5. The progesterone and progesterone receptor mRNAs of the model pregnant rats were lower than those of normal pregnant rats during the same period, suggesting that the termination of pregnancy by mifepristone mimics the process of spontaneous abortion due to corpus luteum insufficiency.
[Model evaluation and application] A rat kidney deficiency abortion model prepared by the method of hydroxyurea plus mifepristone was used. About 1 week after hydroxyurea administration, the rats showed slow weight gain, fluffy coat, less movement of the arched back, and similar symptoms of kidney deficiency. After the administration of mifepristone on the 12th day of gestation, vaginal bleeding was seen on the 13th or 14th day of gestation; miscarriage was found during anatomy; this suggested that the model was successfully prepared. Hydroxyurea and mifepristone establish a kidney-deficiency abortion model that simulates the basic pathological changes of clinical patients with kidney-deficiency spontaneous abortion, and is a reproducible combined disease and syndrome model.

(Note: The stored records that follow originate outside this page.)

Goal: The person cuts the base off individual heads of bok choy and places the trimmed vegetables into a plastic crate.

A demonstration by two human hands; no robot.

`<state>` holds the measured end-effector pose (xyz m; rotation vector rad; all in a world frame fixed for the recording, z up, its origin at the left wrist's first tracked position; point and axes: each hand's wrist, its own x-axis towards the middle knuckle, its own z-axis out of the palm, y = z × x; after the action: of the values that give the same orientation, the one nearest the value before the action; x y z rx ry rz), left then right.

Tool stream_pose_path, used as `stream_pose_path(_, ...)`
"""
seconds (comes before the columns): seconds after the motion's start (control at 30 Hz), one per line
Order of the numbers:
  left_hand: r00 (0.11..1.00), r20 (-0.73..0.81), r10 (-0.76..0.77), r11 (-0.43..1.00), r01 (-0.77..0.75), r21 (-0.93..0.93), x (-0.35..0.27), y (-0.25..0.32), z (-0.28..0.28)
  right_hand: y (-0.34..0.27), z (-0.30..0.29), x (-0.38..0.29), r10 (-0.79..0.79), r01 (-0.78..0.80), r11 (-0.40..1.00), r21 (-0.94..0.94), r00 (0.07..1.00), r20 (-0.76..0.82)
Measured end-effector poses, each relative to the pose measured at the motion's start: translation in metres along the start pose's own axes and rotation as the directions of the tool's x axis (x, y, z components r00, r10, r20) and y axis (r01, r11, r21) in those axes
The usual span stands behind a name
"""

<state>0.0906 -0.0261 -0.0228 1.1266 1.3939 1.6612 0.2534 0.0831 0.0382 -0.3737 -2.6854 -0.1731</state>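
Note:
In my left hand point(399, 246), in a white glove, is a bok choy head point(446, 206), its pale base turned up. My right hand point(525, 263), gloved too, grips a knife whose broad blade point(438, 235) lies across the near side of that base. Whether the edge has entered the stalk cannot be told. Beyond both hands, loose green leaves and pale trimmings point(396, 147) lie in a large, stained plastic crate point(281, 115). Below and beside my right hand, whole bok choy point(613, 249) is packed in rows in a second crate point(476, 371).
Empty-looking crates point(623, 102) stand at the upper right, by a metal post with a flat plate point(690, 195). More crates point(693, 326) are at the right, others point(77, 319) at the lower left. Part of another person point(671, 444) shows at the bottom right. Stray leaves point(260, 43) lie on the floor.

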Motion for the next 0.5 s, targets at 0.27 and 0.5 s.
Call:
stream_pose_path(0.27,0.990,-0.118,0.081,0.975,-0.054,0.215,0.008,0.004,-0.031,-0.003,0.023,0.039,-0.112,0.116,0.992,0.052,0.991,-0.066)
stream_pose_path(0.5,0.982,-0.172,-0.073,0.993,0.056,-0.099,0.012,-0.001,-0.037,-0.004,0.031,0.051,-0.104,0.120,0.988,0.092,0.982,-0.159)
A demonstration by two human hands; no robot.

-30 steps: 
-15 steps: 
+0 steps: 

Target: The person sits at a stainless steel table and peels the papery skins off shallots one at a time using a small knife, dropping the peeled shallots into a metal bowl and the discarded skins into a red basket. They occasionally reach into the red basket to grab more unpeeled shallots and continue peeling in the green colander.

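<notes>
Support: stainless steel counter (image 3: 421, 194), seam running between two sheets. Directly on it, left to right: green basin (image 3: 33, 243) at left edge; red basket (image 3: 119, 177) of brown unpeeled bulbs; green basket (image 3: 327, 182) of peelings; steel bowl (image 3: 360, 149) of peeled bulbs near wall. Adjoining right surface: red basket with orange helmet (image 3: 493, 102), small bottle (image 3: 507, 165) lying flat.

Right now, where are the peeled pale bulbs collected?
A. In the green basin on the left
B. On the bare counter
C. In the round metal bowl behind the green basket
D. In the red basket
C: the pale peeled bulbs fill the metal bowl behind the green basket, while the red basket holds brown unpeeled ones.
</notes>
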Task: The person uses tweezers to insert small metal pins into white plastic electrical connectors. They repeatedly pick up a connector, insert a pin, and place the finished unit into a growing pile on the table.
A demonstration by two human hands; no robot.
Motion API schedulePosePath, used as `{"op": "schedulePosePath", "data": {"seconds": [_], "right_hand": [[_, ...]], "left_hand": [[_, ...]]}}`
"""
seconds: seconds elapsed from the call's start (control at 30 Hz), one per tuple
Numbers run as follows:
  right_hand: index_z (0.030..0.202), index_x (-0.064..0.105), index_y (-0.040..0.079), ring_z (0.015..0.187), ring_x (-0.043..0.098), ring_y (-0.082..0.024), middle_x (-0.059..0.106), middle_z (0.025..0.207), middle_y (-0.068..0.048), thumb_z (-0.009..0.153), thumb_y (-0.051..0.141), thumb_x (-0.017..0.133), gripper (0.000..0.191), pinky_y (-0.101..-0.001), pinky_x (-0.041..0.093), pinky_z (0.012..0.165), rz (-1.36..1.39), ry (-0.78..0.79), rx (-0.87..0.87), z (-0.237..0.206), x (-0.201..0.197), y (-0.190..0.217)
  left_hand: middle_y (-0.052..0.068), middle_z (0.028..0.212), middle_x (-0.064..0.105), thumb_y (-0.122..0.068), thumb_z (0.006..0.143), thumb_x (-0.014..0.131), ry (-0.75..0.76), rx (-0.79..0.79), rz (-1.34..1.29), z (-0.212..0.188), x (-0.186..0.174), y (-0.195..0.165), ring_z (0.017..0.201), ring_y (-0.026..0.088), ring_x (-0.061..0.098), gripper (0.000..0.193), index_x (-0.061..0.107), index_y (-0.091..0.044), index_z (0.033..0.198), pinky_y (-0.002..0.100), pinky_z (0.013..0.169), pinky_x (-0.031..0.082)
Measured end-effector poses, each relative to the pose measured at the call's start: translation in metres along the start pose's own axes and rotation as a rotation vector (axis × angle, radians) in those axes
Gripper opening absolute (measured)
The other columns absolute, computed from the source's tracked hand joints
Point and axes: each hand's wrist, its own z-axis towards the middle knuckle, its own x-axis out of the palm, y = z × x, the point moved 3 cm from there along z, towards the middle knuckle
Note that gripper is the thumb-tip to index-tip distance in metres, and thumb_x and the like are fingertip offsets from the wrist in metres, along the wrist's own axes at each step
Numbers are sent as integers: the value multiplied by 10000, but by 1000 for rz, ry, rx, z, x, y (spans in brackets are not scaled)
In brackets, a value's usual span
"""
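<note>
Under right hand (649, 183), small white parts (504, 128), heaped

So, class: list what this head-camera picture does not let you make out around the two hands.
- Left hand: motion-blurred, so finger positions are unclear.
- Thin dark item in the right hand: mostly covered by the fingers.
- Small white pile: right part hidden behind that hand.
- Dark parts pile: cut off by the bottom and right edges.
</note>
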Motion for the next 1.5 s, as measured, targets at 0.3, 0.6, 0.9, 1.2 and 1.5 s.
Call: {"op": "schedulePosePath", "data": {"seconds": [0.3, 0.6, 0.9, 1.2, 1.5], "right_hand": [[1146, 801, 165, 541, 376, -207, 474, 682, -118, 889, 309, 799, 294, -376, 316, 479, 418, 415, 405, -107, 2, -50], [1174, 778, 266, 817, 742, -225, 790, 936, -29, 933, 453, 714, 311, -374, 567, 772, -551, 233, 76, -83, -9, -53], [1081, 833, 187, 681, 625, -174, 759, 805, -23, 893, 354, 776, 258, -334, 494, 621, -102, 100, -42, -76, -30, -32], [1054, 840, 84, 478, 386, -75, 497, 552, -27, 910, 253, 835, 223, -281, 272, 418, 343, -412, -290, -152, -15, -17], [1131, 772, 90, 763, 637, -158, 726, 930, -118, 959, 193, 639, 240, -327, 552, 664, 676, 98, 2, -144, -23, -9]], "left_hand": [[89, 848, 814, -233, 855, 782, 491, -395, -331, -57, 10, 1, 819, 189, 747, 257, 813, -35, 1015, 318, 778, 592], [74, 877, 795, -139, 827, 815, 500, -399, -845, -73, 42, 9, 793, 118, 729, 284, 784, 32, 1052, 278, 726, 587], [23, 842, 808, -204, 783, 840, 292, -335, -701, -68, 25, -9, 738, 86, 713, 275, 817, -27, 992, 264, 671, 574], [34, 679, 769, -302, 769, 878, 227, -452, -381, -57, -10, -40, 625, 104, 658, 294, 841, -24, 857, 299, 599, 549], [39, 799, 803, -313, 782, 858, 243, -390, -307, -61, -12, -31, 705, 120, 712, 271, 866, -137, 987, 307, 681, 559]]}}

(4) Recurrent spontaneous abortion animal model
[Modeling mechanism] CBA/J and DBA/2 are two commonly used inbred strains of mice. The CBA/J(female)×DBA/2(male) mating combination is prone to recurrent spontaneous abortion (RSA). The mating combination of DBA/2 male mice and CBA/J female mice (named CBA/J×DBA/2 in experimental zoology), as an animal model of repeated spontaneous abortion, has received extensive attention in the world.
[Method of Modeling] Female CBA/J mice and male DBA/2 mice, both reaching the age of 10 weeks, have matured sexually. According to the same cage as male and female in a 1:1 manner, as a 60-day observation period, the occurrence of vaginal thrombus is defined as 1 day of pregnancy. Observe the average number of litters per litter of mice, the average time from the birth of hermaphrodite to the first litter, and the growth curve of the mice after birth.
【Model Features】
1. CBA/J and DBA/2 are two commonly used mouse inbred lines second only to BALB/c and C57BL/6. CBA/J×DBA/2 mice have the characteristics of repeated spontaneous abortions, and the embryo absorption rate is constant at 30%-45%. The miscarriage of mice due to chromosomal abnormalities only accounts for about 4%.
2. The abortion rate is relatively constant.
3. Compared with immunodeficient animals such as nude mice, it has strong resistance to infection and low breeding cost.
【Model Evaluation and Application】The advantages of this model are: ①The source of experimental animals is relatively sufficient and reliable. ②Abortion is characterized by abortion during peri-implantation period. Human recurrent spontaneous abortions of unknown reasons also occurred during this period, so it is more valuable for research. ③The experiment is highly repeatable.